Cultura

Artigo de Dom Pedro José Conti: Uma viagem no escuro





Reflexão para o 3º Domingo da Páscoa | 14 de Abril de 2024 – Ano “B” 

Um pequeno avião avançava em meio à noite. De repente, caíram os sistemas de comunicação, a orientação da rota e o painel de controle apagou-se. O avião voava às cegas. Os pilotos tentaram inutilmente concertar o defeito. Já estavam em pânico e pediram à aeromoça para descobrir se entre os passageiros tinha algum técnico em eletrônica. Não tinha. Mas uma passageira levantou e foi até a cabine de comando perguntando repetidamente: 

– Diga-me qual é o problema, talvez eu possa ajudar. Logo, perguntaram para ela se entendia de aparelhos eletrônicos. Se não soubesse mexer, devia voltar para o seu assento e não atrapalhar. Mas a mulher insistia e disse que sabia de algo que nunca tinha falhado no passado e que, talvez, também ajudasse naquele momento. A mulher era astrônoma. Pediu o mapa da viagem, a partida e o destino. Olhou bem para as estrelas que apareciam luminosas no céu na frente deles. Ao lado do piloto, ela conseguiu orientar o voo. Algum tempo depois, o esplendor da aurora anunciou que eles estavam salvos.

O evangelho do Terceiro Domingo da Páscoa é a continuação da página bem conhecida dos discípulos de Emaús. Os dois peregrinos, antes desanimados, após o encontro com Jesus e reconhecendo que lhes ardia o coração, quando ele falava, voltaram para Jerusalém. Contaram o que havia acontecido e como tinham reconhecido Jesus “ao partir o pão”. O evangelista Lucas apresenta, assim, mais uma “aparição pós-pascal” do Ressuscitado. Desta vez, a comunidade está reunida e Jesus age e fala para confirmar a fé dos discípulos e explica qual será a missão deles. Lembramos que o evangelho de Lucas foi escrito para os cristãos da segunda geração, ou seja, aqueles que não tinham conhecido Jesus e, provavelmente, nem os apóstolos. Portanto o que é apresentado vale igualmente para nós, porque quer responder àquelas perguntas que sempre aparecem quando queremos entender melhor a novidade da Páscoa de Jesus e aprender a acolhê-la na fé. Com efeito, não temos palavras capazes de explicar algo que não faz parte da nossa experiência comum que passa, necessariamente, pelos nossos sentidos. O Ressuscitado é um fantasma? Alguém irreal? Pura imaginação? A essa questão, o evangelista responde com o pedido de Jesus para comer junto com eles. O Ressuscitado é outra pessoa diferente daquele Jesus que morreu na cruz? Os sinais da paixão confirmam que é o mesmo Crucificado que agora está vivo, mas não com a mesma vida mortal anterior. É uma vida diferente, porque a morte está vencida pela ressurreição. Como o Ressuscitado ajuda os discípulos a acreditar? Explicando as Escrituras, ou seja, lembrando as obras de Deus do passado, as promessas antigas, mas, sobretudo, afirmando que aqueles acontecimentos confirmavam definitivamente o amor de Deus com a humanidade. Esse anúncio de conversão e perdão dos pecados deverá ser proclamado a “todas as nações”, a começar por Jerusalém. Os discípulos terão que convencer os outros com uma vida “nova”. 
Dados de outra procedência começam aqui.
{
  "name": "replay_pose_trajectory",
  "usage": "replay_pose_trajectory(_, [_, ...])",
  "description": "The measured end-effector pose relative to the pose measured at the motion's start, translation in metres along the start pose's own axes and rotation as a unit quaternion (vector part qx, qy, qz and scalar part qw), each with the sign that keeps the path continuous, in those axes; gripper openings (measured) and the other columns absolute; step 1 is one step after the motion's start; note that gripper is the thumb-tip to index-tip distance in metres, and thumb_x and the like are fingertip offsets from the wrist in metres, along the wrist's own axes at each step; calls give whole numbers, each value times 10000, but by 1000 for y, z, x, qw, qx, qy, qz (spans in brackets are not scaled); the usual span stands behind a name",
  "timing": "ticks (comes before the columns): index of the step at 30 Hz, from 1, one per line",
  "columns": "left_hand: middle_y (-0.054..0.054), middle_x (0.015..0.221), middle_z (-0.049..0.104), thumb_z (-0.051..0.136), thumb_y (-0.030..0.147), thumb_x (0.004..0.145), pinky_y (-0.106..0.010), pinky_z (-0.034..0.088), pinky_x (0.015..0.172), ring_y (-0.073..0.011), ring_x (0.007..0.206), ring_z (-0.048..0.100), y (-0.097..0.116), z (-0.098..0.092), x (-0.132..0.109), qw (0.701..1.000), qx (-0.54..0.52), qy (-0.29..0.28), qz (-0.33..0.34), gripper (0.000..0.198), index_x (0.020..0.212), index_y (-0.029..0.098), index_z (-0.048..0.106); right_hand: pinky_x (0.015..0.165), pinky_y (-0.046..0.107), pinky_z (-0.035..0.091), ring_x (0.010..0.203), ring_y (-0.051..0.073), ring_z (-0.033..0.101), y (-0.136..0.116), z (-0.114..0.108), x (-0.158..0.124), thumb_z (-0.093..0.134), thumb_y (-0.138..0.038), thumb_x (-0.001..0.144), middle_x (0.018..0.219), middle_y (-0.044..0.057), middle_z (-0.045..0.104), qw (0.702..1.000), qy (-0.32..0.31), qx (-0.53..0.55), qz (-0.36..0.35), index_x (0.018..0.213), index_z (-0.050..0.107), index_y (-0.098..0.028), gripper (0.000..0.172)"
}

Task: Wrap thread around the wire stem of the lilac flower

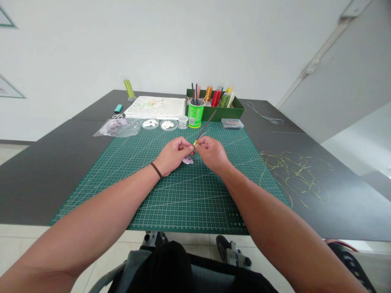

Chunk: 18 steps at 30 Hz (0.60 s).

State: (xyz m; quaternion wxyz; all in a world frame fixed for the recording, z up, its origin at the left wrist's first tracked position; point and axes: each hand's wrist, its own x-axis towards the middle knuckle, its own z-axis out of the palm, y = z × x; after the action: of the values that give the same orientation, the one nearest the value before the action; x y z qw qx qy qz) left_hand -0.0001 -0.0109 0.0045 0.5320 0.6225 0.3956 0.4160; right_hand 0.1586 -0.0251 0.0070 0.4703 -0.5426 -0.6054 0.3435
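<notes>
My left hand and my right hand meet over the middle of the green cutting mat, both pinched closed. Between the fingertips runs a thin dark stick that slants up and to the right, with a yellow-green wrap at its lower end. A small pale pink piece hangs just under the fingers of my left hand. A dark band sits on my left wrist.
At the mat's far edge stand a green cup of sticks, a green box of bead tubes, small round dishes, a plastic bag and a white sheet. Loose yellow-green thread lies at right on the dark table.
</notes>
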Motion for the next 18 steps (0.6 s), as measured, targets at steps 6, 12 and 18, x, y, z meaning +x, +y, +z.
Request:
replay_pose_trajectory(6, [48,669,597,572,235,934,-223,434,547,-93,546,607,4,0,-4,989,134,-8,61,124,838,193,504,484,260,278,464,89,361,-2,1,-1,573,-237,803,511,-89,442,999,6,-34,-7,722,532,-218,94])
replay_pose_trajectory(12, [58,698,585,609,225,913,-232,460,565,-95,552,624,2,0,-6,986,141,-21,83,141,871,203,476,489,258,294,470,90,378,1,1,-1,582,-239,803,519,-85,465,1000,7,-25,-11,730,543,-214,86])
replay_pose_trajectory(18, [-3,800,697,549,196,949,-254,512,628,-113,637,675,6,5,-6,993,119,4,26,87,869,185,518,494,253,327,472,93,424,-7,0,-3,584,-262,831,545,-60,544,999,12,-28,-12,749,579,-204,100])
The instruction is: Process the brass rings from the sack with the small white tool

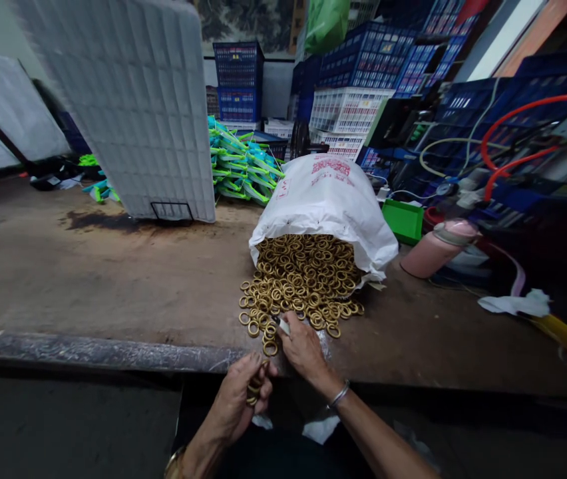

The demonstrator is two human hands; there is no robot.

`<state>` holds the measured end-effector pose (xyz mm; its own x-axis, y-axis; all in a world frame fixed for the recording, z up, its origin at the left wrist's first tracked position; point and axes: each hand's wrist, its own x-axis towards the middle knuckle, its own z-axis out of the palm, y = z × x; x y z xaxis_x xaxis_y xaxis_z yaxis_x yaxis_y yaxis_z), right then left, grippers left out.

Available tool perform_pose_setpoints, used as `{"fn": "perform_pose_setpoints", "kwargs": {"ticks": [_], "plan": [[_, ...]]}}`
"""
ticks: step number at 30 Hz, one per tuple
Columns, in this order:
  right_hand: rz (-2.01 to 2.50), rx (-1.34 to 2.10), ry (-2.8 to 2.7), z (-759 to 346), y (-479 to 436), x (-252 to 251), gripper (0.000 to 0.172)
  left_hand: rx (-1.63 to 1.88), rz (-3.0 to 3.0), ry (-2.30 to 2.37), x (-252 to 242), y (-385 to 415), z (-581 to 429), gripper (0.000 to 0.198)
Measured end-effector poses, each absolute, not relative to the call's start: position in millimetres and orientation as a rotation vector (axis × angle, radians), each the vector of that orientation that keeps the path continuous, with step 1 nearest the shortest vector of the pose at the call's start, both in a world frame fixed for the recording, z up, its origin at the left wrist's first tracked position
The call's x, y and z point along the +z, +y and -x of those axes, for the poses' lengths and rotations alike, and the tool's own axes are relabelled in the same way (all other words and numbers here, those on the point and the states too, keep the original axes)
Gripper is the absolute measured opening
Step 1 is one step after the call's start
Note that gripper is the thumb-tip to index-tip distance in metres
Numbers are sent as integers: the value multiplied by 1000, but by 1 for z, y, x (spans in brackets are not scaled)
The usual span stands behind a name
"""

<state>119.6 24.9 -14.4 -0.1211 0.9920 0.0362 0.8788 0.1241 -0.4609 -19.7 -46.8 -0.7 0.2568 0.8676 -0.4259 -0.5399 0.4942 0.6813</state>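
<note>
A white woven sack (331, 199) lies on its side on the brown worktable (114, 279), spilling a heap of brass rings (303, 279) toward the front edge. My left hand (238, 399) is closed around a small stack of brass rings (254, 389) just below the table edge. My right hand (303, 346) reaches to the near fringe of the heap, fingers pinched on a small white-tipped thing among the rings; a metal bangle sits on that wrist.
A large white grid panel (134, 106) stands upright at the back left. Green-blue plastic parts (241, 166) lie stacked behind the sack, with blue and white crates (348, 86) beyond. A pink bottle (438, 246), a green tray (403, 219) and red hoses (513, 133) crowd the right.
</note>
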Motion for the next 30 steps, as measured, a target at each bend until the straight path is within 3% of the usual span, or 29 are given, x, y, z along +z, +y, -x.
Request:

Essas palavras de envio para serem testemunhas “de tudo isso”, ou seja, do “evento” Jesus com sua vida, paixão, morte e ressurreição continuam atuais para nós hoje. Não temos condições de explicar a ressurreição a não ser praticando “a conversão e o perdão dos pecados”. Conversão significa vida nova, atitudes novas, capacidade de colocar o bem onde o mal toma conta, a fraternidade onde as divisões causam ódio e morte. O perdão dos pecados é o abraço alegre e misericordioso de Jesus que quer dizer  a todos: “Vá em paz e não peque mais!”. Ser testemunhas com a nossa vida de tudo isso não é um voo no escuro, sem rumo e direção. Não é acreditar num Ser superior qualquer, sem rosto e identidade. Ao contrário, é ter “os olhos fixos em Jesus”, luz que vence as trevas. Mais que confiar nas nossas “técnicas” cheias de raciocínios e palavreados, é acreditar nele e seguir o seu exemplo. É nos deixar guiar pela novidade da sua Páscoa no dia a dia, semear esperança para salvar do desespero, ser pequenas auroras de amor para salvar da escuridão da indiferença. É ser “astrônomos” de bondade.